What is a cyber weapon?
the effect is localised, and therefore not good as a tool of imposing your will on another state. because it has such a low utility as a technique for coercion, it is not strategically useful.
it is tactically useful, operationally useful, and maybe in certain cases strategically useful, but fundamentally the “cyber the power grid” attack is just not a great capability. Not as a strategic tool for a state to impose its will, or effect its policy on other states.
An attack against the powergrid causes the people targeted to become more cohesive as a whole, it unites them against an external enemy. Generally speaking, a weapon that makes the other side more determined to fight you is not a good weapon.
a strategically useful cyber weapon would have some capabiltity to: “deny, destroy, degrade, deceive, disrupt” — the target at a strategic level, at a level that impacts the state: either the people, the economy, or the military.
the power grid as a target does not provide that capability. Against the economy, the ability of the target to continue to wage war, it has no impact. Against the people, it makes them more cohesive and hardens their resolve. No electricy can cause tragedy at a small scale, but fundamentally it is just a nuisance, not a huge deal.
Clausewitz, Conflict, Cyber
Clausewitz created an analytic framework for appraising states at war. The paradoxical trinity is covered very well elsewhere, but I’ll provide a brief sketch of the concepts. If you don’t want to see spoilers for On War, feel free to skip this section.

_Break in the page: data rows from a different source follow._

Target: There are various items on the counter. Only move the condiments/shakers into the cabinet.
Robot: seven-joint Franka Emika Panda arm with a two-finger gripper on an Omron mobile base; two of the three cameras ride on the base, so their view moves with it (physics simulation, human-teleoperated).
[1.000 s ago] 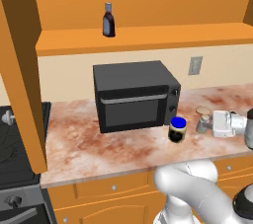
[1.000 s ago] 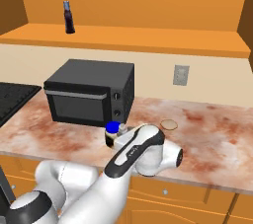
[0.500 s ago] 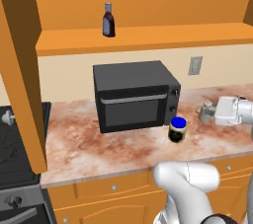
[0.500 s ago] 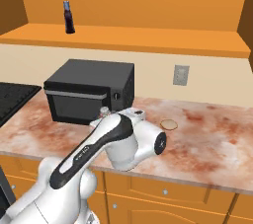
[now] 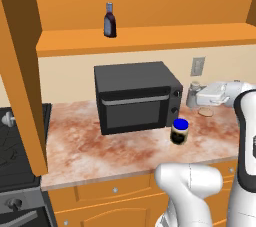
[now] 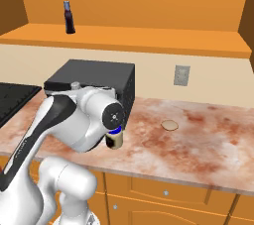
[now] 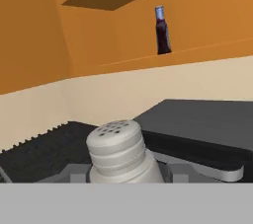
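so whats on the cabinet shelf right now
Just the dark bottle, upright on the shelf. The far ends are cut off or hidden by the door panel.

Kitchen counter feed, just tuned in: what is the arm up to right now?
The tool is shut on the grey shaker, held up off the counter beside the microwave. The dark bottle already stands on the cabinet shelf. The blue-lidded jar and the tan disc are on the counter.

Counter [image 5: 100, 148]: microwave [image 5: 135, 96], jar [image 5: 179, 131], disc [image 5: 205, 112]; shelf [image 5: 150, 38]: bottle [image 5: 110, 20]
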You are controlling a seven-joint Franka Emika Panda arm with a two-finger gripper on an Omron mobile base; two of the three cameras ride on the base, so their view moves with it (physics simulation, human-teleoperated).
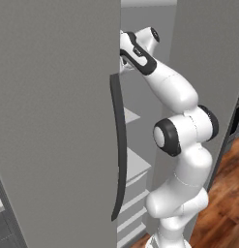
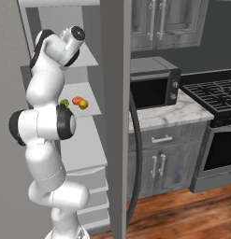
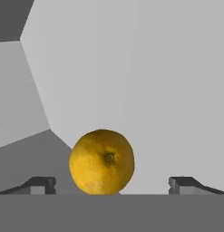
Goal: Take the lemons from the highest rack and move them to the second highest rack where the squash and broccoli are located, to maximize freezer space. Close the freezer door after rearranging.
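Close against the hand camera, one lemon (image 3: 102,161) is sitting on the grey rack surface (image 3: 31,156) between the two dark fingertips (image 3: 39,184), which are standing wide apart with clear gaps on either side of the fruit (nothing gripped; neither tip touching it). Its small greenish stem end is facing the camera, and pale freezer walls (image 3: 131,81) are rising behind it. From the right base camera, the white arm (image 2: 44,126) is reaching up into the open freezer, its hand pushed in at the level of the upper rack (image 2: 91,59). On the rack just below (image 2: 91,112), a small cluster is lying together: a green piece (image 2: 64,102), an orange-red piece (image 2: 77,100) and a yellow-orange rounded piece (image 2: 83,104), too small to identify further. From the left base camera, the freezer door (image 1: 53,121) is standing open with its long dark handle (image 1: 119,145) running down its edge, and the arm's wrist is passing just behind that edge.
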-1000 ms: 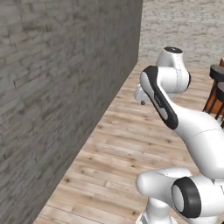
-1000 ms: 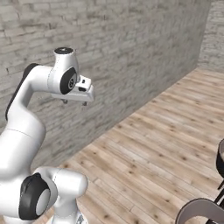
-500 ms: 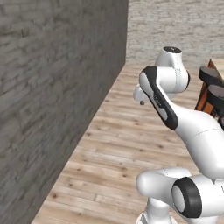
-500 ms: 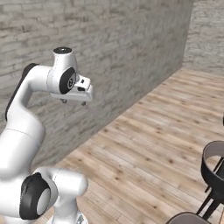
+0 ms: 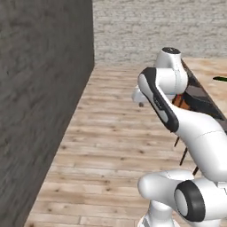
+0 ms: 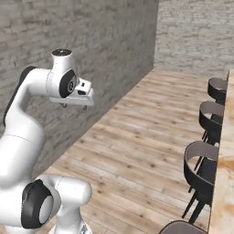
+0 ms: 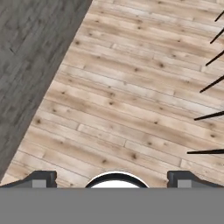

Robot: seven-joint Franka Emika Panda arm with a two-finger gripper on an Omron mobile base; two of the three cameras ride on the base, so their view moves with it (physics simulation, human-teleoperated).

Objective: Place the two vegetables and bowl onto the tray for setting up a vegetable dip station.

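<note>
Gripper [image 7: 112, 181] w/ fingers [image 7: 41, 178] wide apart and holding nothing, seen at bottom of hand view; it hangs over bare wooden floor [image 7: 131, 100]. In right base view the hand [image 6: 77, 96] sits at left-centre of frame, high above floor, near the grey stone wall [image 6: 91, 55].

A thin dark green shape [image 5: 219, 79] shows at right edge of left base view, on a pale surface; too small to tell if it is the green vegetable.

Around: stone wall fills the left side of left base view [image 5: 40, 88] and upper-left corner of hand view. A row of dark chairs [image 6: 203, 171] stands along right side of right base view, just beside a pale wooden counter [image 6: 224, 183] at right edge. In left base view a dark chair [image 5: 197, 95] is partly hidden behind the arm, at centre-right. Thin dark chair legs [image 7: 210, 83] enter hand view from right edge.
</note>
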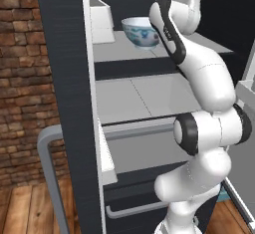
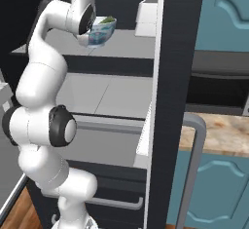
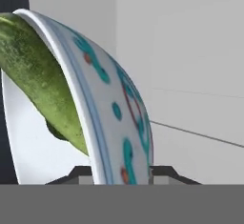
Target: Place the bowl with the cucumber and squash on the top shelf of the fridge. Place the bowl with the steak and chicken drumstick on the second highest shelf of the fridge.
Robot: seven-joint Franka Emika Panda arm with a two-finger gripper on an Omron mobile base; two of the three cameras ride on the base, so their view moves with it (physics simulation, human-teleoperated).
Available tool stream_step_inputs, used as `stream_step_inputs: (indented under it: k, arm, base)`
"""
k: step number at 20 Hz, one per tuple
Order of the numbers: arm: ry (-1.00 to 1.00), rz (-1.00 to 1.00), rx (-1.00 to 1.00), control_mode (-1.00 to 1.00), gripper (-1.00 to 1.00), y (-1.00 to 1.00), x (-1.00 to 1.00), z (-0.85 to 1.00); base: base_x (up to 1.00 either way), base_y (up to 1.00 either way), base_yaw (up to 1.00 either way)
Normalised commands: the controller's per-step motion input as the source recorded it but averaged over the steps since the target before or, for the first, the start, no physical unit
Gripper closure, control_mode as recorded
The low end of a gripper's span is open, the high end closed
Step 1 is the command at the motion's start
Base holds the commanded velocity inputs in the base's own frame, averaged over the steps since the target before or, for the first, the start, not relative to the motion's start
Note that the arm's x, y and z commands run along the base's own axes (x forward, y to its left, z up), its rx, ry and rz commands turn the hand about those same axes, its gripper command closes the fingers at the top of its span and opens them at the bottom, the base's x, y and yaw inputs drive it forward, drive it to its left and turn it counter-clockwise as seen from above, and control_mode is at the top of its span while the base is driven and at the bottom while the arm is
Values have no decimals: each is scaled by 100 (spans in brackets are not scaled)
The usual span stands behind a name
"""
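We judge the patterned bowl (image 1: 141,32), upper centre on the top shelf (image 1: 124,53), stiff, glazed-slick, rim-grip only; our claw (image 3: 121,173) straddles that rim, clamp state unclear.

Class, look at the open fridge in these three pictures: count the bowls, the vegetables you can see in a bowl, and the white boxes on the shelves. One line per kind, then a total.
Patterned bowl: 1
Cucumber in that bowl: 1
White box on the top shelf: 1
Total: 3
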Motion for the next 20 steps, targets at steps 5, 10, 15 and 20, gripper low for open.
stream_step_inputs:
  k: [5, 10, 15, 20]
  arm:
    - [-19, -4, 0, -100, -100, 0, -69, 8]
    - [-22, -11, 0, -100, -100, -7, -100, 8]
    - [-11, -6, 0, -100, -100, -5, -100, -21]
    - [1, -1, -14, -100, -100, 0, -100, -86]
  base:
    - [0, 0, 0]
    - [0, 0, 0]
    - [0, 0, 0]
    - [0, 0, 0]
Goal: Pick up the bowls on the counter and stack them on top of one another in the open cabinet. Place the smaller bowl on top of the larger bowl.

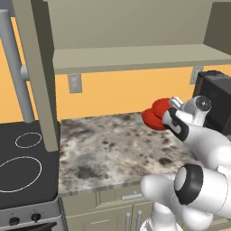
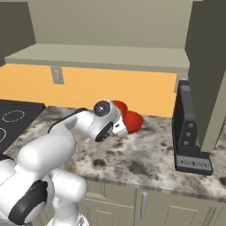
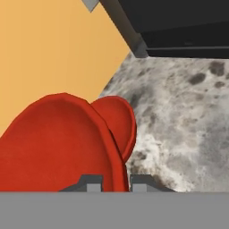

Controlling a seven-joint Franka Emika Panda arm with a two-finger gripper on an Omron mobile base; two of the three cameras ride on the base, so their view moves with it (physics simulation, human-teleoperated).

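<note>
1. While the white arm reaches forward and low over the counter (image 1: 103,144), its gripper (image 3: 116,182) sits right at the rim of the larger bowl (image 3: 58,143); the finger tips (image 3: 91,182) straddle that red edge, yet I cannot tell whether they are clamped on it.
2. Two glossy red bowls here, touching or overlapping: the larger bowl is nearest the hand, and the smaller bowl (image 3: 118,120) peeks out just behind it.
3. From the base cameras both bowls sit at the back of the counter, near the orange wall (image 2: 88,86), partly hidden by the wrist.
4. The speckled grey slab runs between a black stovetop (image 1: 25,162) on the left and a black appliance (image 2: 190,132) on the right.
5. Overhead, the open cabinet (image 1: 135,56) shows a flat beige shelf, its door (image 1: 38,67) swung out.
</note>
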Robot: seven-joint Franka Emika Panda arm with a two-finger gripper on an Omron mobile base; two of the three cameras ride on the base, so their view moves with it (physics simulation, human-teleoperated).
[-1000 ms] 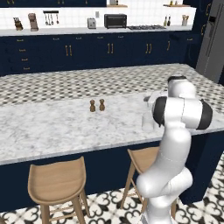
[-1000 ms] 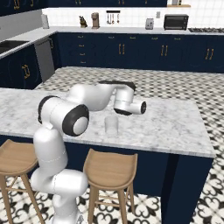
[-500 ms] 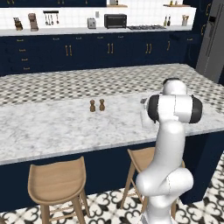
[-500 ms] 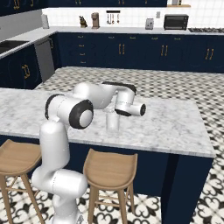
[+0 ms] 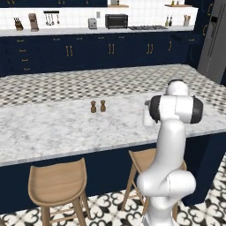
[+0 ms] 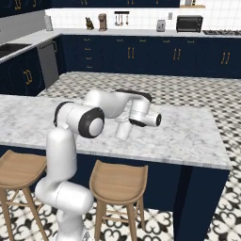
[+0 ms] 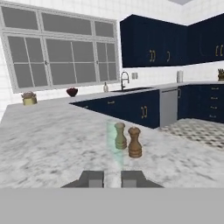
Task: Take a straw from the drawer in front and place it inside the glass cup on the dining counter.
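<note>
Right now the gripper, fingers pressed together at the frame's bottom centre, hangs beside the glass cup on the dining counter, likely to drop a straw in.

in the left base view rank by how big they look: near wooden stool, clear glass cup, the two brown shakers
1. Round wooden stool, largest, though nearest the camera.
2. Clear glass cup, partly hidden behind the white arm.
3. The two small brown shakers look alike; no ranking between them.
</note>
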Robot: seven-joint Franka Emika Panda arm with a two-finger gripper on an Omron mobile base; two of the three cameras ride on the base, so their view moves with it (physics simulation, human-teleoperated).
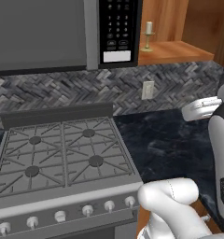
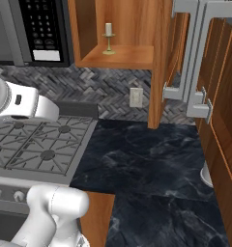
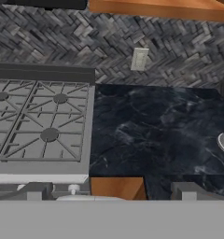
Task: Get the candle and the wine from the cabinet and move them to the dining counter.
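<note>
Grey gas stove (image 1: 62, 154) at left with four burners and a row of knobs (image 1: 62, 215) along its near edge. Black marbled worktop (image 2: 147, 159) to the right. Herringbone grey tile wall (image 3: 109, 42) behind, bearing a pale outlet (image 2: 136, 97). Black microwave (image 1: 116, 30) mounted above.

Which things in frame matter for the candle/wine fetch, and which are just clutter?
Job:
- candle, upright on the shelf
- cabinet, standing open
- tool, open, holding nothing

Lying about:
- stove
- microwave
- wall outlet
- black worktop

Wine: can't see a bottle.
</note>
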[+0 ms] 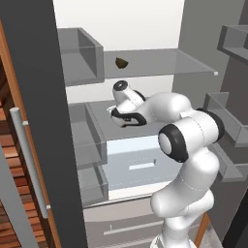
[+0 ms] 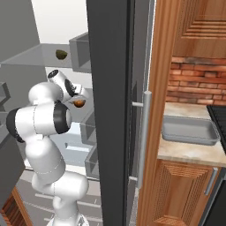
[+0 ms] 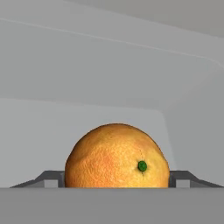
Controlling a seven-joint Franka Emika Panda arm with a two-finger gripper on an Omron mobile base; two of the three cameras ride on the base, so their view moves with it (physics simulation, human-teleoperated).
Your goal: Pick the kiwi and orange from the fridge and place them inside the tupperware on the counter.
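Pale fridge (image 3: 109, 65) interior, dimpled round orange (image 3: 116, 157)

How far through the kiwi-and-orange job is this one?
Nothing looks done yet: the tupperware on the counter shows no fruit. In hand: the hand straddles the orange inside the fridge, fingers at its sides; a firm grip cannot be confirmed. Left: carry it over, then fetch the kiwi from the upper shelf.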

SPOILERS: now entering spoilers for “On War”
does a cyber attack blackout reduce people’s passion for war?
No, definitely not. If anything it improves cohesion and strengthens resolve. People can unite against a common enemy who caused them tangible harm (“I didn’t have internet for hours!”). An attack so blatant that there is no doubt it was a hostile act by a foreign state will strengthen ingroup bonds.
does a cyber attack blackout reduce the capacity and/or capability of the military to wage war?
not at all. The military have a lot of slack, redundancy and buffer in their supply chains. The short duration of power outages would be easily absorbed.
does a blackout change the reason policy makers chose war?
I don’t see how. The people will be more passionate about supporting the war, demand retaliation. The short duration of the blackout and the limited scope of its negative effects mean there’s no real long lasting harm inflicted.
Cyber von Clausewitz
- war is the continuation of politics by other means
- All politics is local
- In cyber, everything is local
There is another factor, which I will not address here, about norms. Attacking civilian critical national infrastructure signals that attacks again civilians are ok. This is generally frowned upon.
Why this matters
The effect of an attack against the power grid is localised and ephemeral, therefore it is not useful as a tool for imposing your will on another state. Because it has such low utility for coercion it is not strategically useful. In certain circumstances it could be tactically or operationally useful, but it is very unlikely it will ever be strategically useful.
The reason that cyber attacks against the power grid are not useful attacks is that they unite people, they create cohesion against an external threat, and they have no long term lasting impact on the target. Attacking the power grid encourages the adversary to fight with more resolve and determination than before.
Essentially, using cyber to cause blackouts not only has no impact on the adversary’s capability or decision to wage war, it actually makes them more cohesive and resolved to fight. As a strategic weapon, it literally makes the adversary more determined and willing to engage in conflict.
Making the enemy more aggressive and resolved to fight, without weakening their capability to do so, is not a good capability for a cyber weapon.